**Problem description**
Report every line of the records that contains the word "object".

^^^^

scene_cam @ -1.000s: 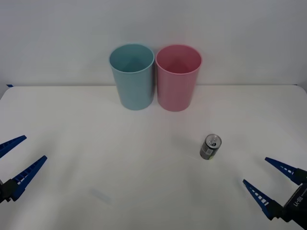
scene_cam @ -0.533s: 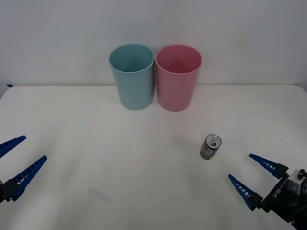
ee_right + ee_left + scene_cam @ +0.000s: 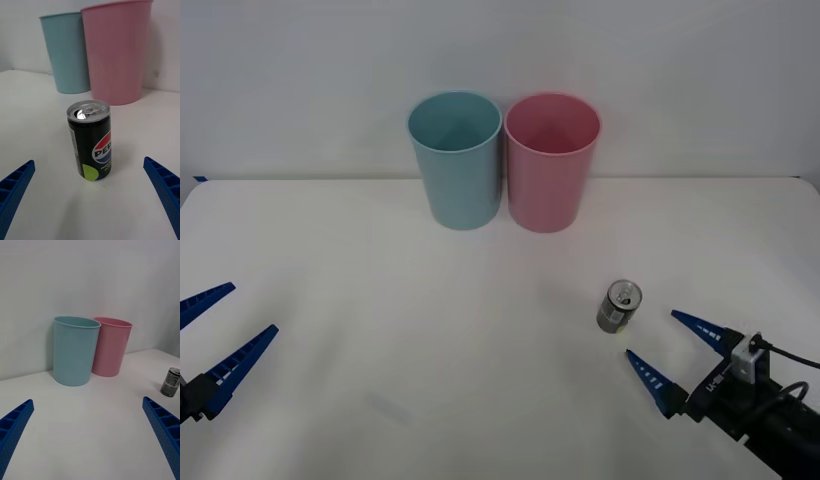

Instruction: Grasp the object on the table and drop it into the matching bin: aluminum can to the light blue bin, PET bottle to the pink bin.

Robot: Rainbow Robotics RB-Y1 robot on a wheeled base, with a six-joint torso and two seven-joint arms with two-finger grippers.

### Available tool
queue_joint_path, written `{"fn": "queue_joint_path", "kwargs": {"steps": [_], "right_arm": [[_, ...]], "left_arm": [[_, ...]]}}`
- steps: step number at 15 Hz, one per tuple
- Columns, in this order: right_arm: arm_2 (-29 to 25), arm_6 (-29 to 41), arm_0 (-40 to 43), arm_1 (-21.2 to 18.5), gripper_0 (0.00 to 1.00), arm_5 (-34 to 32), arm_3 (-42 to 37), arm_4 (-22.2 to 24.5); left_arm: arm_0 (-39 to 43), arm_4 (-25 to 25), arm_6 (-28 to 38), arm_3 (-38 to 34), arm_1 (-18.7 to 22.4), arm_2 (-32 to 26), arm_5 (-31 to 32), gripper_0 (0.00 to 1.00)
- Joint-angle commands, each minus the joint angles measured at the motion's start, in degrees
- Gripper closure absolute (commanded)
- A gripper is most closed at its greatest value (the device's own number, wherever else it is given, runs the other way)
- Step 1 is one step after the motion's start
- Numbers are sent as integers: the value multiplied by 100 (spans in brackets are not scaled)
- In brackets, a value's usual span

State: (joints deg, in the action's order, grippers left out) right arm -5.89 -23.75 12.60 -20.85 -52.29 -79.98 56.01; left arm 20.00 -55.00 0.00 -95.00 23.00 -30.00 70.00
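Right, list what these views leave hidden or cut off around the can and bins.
- Aluminum can: its far side faces away from the right wrist view; its label is too small to read in the front view.
- Light blue bin and pink bin: their floors are hidden by their own walls in the front view.
- Left gripper: cut off by the front view's edge.

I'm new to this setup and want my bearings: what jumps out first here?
Two tall bins stand side by side at the table's far edge, the light blue bin left of the pink bin. Nearer, an upright aluminum can sits just ahead of the open right gripper; the left gripper waits open at the left edge.
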Motion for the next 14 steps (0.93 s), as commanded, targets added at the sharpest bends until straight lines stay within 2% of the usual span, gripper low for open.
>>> {"fn": "queue_joint_path", "kwargs": {"steps": [1,4,14], "right_arm": [[9,-59,-223,142,0,114,184,156],[9,-182,-601,318,0,105,624,253],[159,-437,-1286,670,0,377,1257,394]], "left_arm": [[0,0,0,0,0,0,0,0],[0,0,0,0,0,0,0,0],[0,0,0,0,0,0,0,0]]}}
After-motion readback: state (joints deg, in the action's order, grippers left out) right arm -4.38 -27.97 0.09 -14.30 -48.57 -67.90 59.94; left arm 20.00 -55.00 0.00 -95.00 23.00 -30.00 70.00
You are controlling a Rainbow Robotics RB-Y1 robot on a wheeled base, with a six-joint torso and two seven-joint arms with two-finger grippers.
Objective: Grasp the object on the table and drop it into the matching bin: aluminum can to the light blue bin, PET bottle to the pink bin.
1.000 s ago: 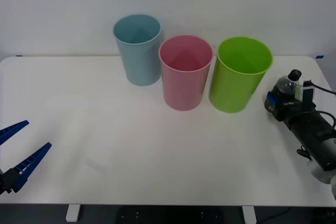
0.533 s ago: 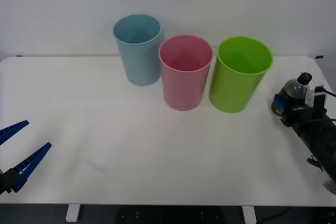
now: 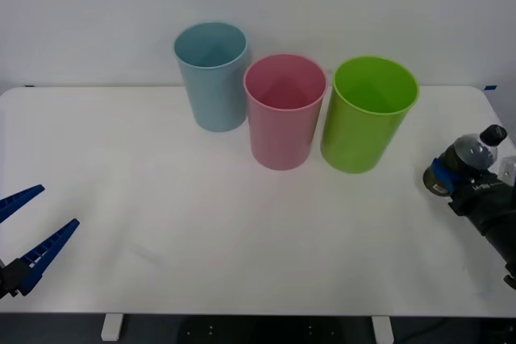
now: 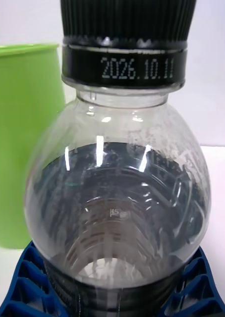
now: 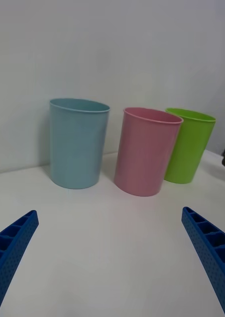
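Gripping PET bottle (image 3: 472,153): right jaws (image 3: 448,176)

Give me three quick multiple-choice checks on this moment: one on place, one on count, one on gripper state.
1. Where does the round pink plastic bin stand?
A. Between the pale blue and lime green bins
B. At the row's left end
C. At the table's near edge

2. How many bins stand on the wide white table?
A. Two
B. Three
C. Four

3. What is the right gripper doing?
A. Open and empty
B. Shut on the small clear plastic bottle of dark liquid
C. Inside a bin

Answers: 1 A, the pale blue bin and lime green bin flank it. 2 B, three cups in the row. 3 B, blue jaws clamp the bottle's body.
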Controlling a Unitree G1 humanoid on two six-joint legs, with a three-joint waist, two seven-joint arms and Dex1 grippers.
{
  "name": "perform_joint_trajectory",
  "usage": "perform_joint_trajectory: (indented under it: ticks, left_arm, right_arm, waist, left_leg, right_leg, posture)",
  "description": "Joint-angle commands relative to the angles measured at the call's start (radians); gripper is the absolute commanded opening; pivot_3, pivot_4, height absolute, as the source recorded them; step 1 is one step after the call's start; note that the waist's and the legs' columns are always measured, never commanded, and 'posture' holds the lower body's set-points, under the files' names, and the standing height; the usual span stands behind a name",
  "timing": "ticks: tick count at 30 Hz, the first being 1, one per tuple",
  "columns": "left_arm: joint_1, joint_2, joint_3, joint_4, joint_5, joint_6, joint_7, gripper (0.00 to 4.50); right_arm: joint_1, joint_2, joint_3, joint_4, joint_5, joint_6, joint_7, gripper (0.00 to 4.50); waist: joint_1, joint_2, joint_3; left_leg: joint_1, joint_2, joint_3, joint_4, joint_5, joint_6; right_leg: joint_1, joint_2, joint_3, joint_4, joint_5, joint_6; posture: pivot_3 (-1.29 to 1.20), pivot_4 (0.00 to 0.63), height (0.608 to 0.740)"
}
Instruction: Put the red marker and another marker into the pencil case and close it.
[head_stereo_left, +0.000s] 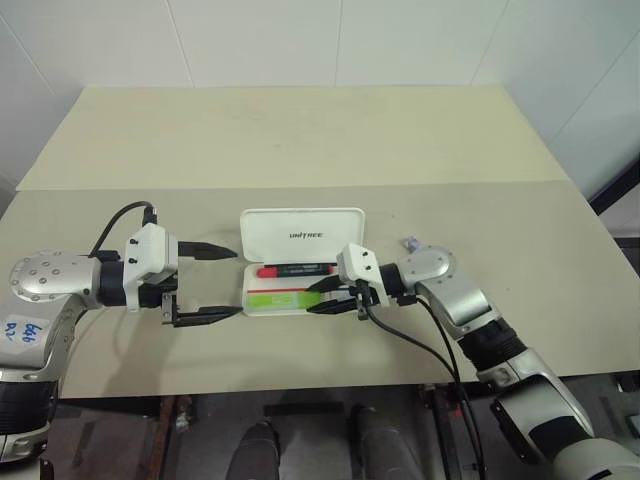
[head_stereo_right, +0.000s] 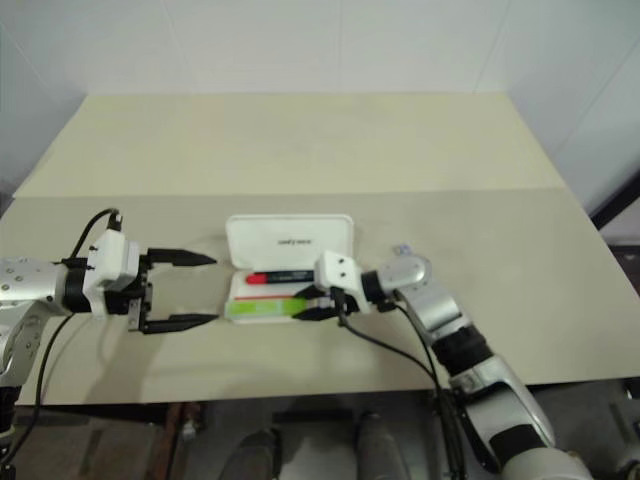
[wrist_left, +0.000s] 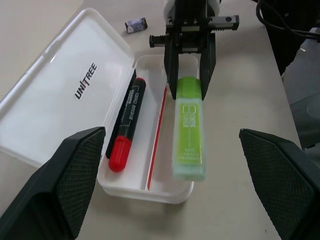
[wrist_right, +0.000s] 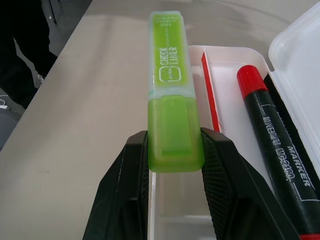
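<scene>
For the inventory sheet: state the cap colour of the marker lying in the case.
Red cap on the red marker, black barrel; clearest in the left wrist view.

**Materials and finishes**

Pencil case (wrist_left: 60, 100): white plastic, smooth, slightly glossy, faintly translucent at the rim. Green highlighter (wrist_right: 170, 95): translucent glossy plastic, cap end more opaque. Red marker (wrist_left: 125, 125): matt black printed barrel, smooth red plastic cap. Right gripper (wrist_right: 172, 165) fingers (wrist_right: 125, 190): black, matt, finely textured. Left gripper pads (wrist_left: 65, 175): black cross-hatched texture. Table (head_stereo_left: 300, 130): pale, matt, smooth laminate-like surface.
</scene>
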Motion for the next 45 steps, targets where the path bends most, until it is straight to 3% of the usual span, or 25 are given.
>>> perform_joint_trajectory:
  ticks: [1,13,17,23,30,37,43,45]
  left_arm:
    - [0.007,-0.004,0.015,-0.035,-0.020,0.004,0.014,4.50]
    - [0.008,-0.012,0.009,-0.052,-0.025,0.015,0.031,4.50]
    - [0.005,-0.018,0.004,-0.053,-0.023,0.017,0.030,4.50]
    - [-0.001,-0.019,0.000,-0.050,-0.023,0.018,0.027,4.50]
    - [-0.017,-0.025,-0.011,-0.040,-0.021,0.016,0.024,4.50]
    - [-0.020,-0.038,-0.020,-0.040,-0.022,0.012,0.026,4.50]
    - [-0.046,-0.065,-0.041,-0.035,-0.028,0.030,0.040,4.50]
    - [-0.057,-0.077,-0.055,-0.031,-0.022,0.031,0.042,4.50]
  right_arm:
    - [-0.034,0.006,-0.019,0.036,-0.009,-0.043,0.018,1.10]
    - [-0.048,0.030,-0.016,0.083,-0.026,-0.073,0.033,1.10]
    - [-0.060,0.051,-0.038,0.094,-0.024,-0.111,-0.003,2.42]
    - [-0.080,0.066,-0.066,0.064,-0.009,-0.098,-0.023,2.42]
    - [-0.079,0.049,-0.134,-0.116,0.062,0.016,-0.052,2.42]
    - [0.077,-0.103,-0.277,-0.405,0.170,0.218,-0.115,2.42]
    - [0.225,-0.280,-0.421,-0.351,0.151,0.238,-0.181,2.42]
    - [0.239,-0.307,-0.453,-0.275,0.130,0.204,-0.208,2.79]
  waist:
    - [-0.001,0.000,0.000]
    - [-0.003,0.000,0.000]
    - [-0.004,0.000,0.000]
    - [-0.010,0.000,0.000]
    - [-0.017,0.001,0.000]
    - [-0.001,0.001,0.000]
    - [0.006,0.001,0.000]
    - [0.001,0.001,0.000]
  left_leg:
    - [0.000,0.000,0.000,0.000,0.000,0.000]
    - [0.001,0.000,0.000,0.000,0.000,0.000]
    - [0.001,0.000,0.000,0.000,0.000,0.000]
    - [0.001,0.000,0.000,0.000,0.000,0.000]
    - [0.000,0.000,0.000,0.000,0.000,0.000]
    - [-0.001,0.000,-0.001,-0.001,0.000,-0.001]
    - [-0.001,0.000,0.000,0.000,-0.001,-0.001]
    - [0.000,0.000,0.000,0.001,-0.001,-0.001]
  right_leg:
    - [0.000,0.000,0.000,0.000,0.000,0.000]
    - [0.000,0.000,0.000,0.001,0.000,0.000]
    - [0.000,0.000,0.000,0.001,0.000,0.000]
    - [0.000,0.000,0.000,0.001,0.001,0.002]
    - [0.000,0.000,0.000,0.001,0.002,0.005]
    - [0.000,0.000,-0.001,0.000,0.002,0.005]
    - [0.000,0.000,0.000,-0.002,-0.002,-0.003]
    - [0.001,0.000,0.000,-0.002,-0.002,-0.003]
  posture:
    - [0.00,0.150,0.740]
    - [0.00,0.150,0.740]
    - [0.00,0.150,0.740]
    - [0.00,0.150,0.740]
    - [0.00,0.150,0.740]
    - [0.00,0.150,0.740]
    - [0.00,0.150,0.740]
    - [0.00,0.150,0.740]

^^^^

**Answer to this task**
Instruction: Grasp the object on the table and drop it into the matching bin: aluminum can to the light blue bin, PET bottle to the pink bin.
Objective: Grasp the object on the table and drop it into the matching bin: aluminum can to the light blue bin, PET bottle to the pink bin.

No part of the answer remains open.